Records from a data collection
*****

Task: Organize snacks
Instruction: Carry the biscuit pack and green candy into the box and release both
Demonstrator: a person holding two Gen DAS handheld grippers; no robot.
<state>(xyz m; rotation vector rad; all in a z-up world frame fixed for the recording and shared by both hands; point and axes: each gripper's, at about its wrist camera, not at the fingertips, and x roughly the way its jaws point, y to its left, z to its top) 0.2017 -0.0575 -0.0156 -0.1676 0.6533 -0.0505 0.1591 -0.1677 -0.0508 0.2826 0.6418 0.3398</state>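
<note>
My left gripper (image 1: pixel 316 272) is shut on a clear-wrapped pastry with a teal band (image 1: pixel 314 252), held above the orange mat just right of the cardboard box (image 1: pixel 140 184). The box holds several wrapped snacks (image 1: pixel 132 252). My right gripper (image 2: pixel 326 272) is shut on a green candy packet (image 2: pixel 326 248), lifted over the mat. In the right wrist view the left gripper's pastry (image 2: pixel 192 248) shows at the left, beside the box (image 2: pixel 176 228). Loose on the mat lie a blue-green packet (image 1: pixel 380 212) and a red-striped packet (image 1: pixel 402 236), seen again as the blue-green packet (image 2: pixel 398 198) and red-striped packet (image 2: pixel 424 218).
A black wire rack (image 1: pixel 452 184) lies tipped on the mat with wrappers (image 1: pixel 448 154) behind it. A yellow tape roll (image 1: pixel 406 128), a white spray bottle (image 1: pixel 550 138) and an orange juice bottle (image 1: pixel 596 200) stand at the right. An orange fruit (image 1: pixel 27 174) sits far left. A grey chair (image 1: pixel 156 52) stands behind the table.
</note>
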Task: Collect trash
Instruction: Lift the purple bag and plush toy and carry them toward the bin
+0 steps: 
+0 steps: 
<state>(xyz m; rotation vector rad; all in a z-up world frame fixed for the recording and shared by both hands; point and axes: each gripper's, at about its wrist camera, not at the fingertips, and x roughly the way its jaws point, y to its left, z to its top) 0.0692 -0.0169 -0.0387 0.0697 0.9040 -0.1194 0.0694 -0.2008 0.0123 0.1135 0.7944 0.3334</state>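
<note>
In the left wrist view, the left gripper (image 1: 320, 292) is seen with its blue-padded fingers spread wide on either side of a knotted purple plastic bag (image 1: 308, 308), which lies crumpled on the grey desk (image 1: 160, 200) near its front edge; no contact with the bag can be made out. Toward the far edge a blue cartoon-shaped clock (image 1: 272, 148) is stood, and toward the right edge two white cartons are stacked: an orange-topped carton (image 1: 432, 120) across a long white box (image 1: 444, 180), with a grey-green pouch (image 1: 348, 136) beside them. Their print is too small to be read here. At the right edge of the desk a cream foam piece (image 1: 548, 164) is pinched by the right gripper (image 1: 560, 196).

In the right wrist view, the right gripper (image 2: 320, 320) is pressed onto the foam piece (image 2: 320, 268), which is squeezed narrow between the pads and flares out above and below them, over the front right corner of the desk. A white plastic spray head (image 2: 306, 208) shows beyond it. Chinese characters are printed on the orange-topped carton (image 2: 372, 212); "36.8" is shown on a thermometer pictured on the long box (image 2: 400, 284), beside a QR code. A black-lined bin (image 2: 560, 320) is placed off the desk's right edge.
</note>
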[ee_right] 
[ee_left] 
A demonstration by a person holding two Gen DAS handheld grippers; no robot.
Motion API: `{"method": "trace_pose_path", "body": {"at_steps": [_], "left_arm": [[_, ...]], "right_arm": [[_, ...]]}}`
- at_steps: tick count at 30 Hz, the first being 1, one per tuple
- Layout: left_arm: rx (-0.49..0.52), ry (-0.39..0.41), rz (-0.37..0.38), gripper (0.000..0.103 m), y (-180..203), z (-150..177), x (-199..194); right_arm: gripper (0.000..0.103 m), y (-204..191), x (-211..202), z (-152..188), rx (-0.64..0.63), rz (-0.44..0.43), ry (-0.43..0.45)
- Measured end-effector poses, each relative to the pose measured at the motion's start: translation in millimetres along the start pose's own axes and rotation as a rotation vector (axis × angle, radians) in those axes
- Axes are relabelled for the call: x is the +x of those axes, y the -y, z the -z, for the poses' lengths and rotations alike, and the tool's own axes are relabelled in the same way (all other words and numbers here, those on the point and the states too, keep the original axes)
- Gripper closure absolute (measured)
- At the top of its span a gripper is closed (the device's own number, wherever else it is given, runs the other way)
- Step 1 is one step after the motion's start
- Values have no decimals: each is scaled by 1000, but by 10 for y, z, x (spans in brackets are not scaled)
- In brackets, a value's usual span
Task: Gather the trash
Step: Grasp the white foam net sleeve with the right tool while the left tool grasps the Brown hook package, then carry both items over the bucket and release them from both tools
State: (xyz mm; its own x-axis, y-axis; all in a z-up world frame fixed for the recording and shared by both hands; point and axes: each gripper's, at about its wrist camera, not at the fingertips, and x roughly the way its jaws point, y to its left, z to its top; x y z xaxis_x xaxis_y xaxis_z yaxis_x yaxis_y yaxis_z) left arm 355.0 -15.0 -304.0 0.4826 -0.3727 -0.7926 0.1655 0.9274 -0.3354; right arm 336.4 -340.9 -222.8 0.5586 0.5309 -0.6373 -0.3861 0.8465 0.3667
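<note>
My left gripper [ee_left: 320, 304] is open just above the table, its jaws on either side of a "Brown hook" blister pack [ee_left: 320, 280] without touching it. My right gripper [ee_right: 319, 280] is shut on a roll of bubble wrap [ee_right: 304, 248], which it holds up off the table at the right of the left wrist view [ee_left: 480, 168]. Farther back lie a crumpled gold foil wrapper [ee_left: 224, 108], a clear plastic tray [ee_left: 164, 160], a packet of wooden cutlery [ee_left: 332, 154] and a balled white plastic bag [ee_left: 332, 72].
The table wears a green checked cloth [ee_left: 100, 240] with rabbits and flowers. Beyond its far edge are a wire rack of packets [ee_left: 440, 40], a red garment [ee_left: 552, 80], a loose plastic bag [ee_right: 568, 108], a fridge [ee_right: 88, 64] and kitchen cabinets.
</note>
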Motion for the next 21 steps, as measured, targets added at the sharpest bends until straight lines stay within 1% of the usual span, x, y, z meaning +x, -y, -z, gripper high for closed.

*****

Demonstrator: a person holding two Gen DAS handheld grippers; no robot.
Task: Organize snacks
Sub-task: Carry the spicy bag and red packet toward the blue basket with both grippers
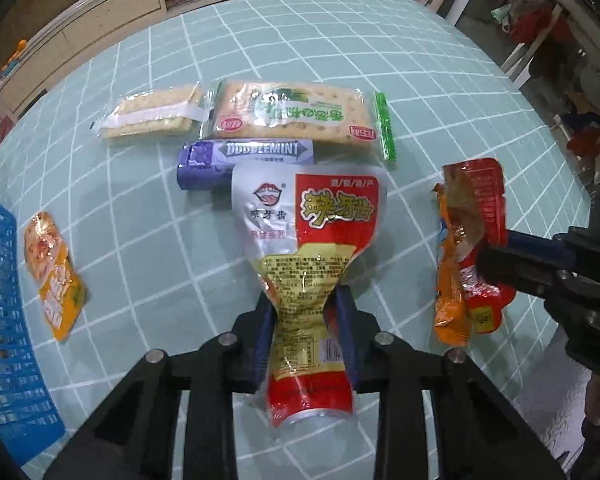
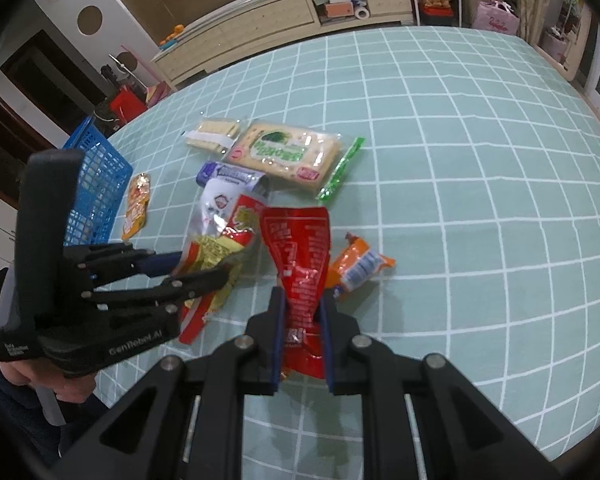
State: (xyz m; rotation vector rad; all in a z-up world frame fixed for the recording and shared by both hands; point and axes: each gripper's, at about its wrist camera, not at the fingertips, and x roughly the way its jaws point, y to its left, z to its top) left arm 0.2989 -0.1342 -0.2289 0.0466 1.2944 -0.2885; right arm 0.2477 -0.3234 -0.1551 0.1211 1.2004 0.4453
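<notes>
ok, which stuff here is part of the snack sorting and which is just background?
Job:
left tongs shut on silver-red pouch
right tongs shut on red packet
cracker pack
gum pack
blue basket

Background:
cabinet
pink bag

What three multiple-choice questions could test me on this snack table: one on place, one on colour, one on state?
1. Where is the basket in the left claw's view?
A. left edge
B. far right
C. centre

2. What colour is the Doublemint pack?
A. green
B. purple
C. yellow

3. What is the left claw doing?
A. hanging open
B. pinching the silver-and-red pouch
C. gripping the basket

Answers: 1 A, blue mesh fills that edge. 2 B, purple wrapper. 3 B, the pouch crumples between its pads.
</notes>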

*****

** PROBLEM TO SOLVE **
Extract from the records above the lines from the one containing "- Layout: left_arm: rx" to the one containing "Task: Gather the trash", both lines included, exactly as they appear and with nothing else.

** EXERCISE RESULT **
- Layout: left_arm: rx (-0.49..0.52), ry (-0.39..0.41), rz (-0.37..0.38), gripper (0.000..0.103 m), y (-180..203), z (-150..177), x (-199..194); right_arm: gripper (0.000..0.103 m), y (-204..191), x (-211..202), z (-152..188), rx (-0.64..0.63), rz (-0.44..0.43), ry (-0.43..0.45)
- Measured end-effector poses, each relative to the pose measured at the motion's start: translation in millimetres along the start pose's own axes and rotation as a rotation vector (axis × angle, radians) in those axes
- Axes are relabelled for the call: x is the +x of those axes, y the -y, z the -z, for the poses' lengths and rotations alike, and the tool's own axes are relabelled in the same way (all other words and numbers here, those on the point and the states too, keep the original axes)
- Gripper closure absolute (measured)
- At the top of its span a gripper is closed (the device's own number, wherever else it is given, runs the other way)
- Step 1 is one step after the motion's start
- Values have no decimals: each is scaled by 1000, but by 10 for y, z, x (spans in brackets are not scaled)
- In brackets, a value's usual span
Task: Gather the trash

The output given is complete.